The entire project would be a continuation of the Commission‘s investment offensive as first and foremost SMEs should benefit from the simplification of cross-border capital market transactions. Infrastructure investments shall also be made easier by a Europe-wide Capital market. This should boost the economy and create jobs.

The Commission emphasised that in Europe only 25 % of companies’ financing came from the capital market and the rest from banks, which currently were rather reluctant to lend. The proportion was exactly the reverse in the USA. It would be the target of the Capital Markets Union to have overall more investment capital available. However, the important role of banks, which are also active on capital markets, should not be called into question.

This was a long-term project, which according to a Commission source should not involve too many new legislative initiatives. Instead one would rely on non-legislative measures such as self-regulation or the more effective enforcement of existing laws. New institutions, such as those in the Banking Union had not been planned; this was a bottom-up approach.

Even though comparisons with the USA were frequently cited, it was clear that the transatlantic degree of market integration could not be achieved within five years. Apart from that, there were many aspects where the United States could not be hailed as an example, emphasised Hill, who added that one surely would not repeat the mistakes, which had led to the subprime crisis.

The Prospectus Directive shall be “debureaucratised”, which would enable smaller companies to become active on capital markets. Until now, SMEs have been put off by the high and thereby expensive requirements.

The new law on securitisations is part of the focus of harmonisation in the Green Paper, which also addresses Europe-wide uniform rules on bonds, private placement and small investors. Best practice examples would exist for all these types of financing, which the Commission would take into account. In any case, harmonisations had to enable more simplicity and transparency to allow as many market participants as possible access to these products.
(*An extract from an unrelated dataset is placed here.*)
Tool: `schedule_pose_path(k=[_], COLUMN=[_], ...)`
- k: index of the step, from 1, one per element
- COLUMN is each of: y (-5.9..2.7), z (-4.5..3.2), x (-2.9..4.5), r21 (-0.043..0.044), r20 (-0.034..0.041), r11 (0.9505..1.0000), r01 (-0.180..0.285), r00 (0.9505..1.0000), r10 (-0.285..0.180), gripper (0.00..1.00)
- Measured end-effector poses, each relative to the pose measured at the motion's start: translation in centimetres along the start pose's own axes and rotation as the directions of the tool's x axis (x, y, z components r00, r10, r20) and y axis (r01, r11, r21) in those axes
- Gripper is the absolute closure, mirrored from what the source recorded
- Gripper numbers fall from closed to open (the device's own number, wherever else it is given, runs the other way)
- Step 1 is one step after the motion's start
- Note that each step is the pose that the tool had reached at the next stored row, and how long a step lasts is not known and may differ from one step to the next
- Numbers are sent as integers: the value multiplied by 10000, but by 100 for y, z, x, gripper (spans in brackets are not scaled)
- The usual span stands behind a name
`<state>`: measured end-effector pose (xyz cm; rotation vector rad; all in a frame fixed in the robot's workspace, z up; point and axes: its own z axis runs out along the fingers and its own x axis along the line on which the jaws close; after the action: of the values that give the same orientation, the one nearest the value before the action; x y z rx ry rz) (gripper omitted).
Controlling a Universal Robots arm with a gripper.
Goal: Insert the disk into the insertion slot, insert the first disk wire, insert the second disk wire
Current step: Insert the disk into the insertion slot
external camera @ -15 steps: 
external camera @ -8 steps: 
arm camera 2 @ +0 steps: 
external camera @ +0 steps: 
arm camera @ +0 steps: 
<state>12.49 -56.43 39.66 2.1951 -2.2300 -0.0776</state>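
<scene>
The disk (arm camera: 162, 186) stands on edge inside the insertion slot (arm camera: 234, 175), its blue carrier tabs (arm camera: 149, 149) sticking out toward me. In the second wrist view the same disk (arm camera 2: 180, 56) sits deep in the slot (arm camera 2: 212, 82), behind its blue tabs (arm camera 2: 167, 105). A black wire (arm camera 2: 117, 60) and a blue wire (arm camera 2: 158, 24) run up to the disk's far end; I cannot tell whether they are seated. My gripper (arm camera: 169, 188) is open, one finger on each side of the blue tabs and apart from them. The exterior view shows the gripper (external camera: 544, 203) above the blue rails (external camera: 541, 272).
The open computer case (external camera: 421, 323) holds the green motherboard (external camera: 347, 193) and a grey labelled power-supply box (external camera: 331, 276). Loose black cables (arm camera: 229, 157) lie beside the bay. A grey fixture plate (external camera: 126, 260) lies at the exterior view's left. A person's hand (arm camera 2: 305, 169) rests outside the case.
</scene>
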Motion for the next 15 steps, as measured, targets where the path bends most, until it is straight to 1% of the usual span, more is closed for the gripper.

The negative role securitisations have played in the crisis has allegedly not been forgotten.
According to the Commission source, it would certainly be necessary to also address subjects such as tax, insolvency and securities law at European level in the distant future.

In cooperation with their partners (e.g. Finance Watch), AK und ÖGB will pay close attention to the planned initiatives of the Commission concerning the Capital Markets Union. Even though the project is only in its initial phase, there are doubts whether a harmonised capital market can help to create sustainable jobs. For SMEs, banks – as also hinted at by the Commission source – will continue to be the first point of contact. The suspicion that Europe-wide capital markets will above all benefit the finance industry, is not unfounded. The latter will know how to accommodate its interests in the planned “self-regulating” bottom-up process. The planned revival of securitisations, which are partly responsible for the crisis, has now also come under the critical view of many.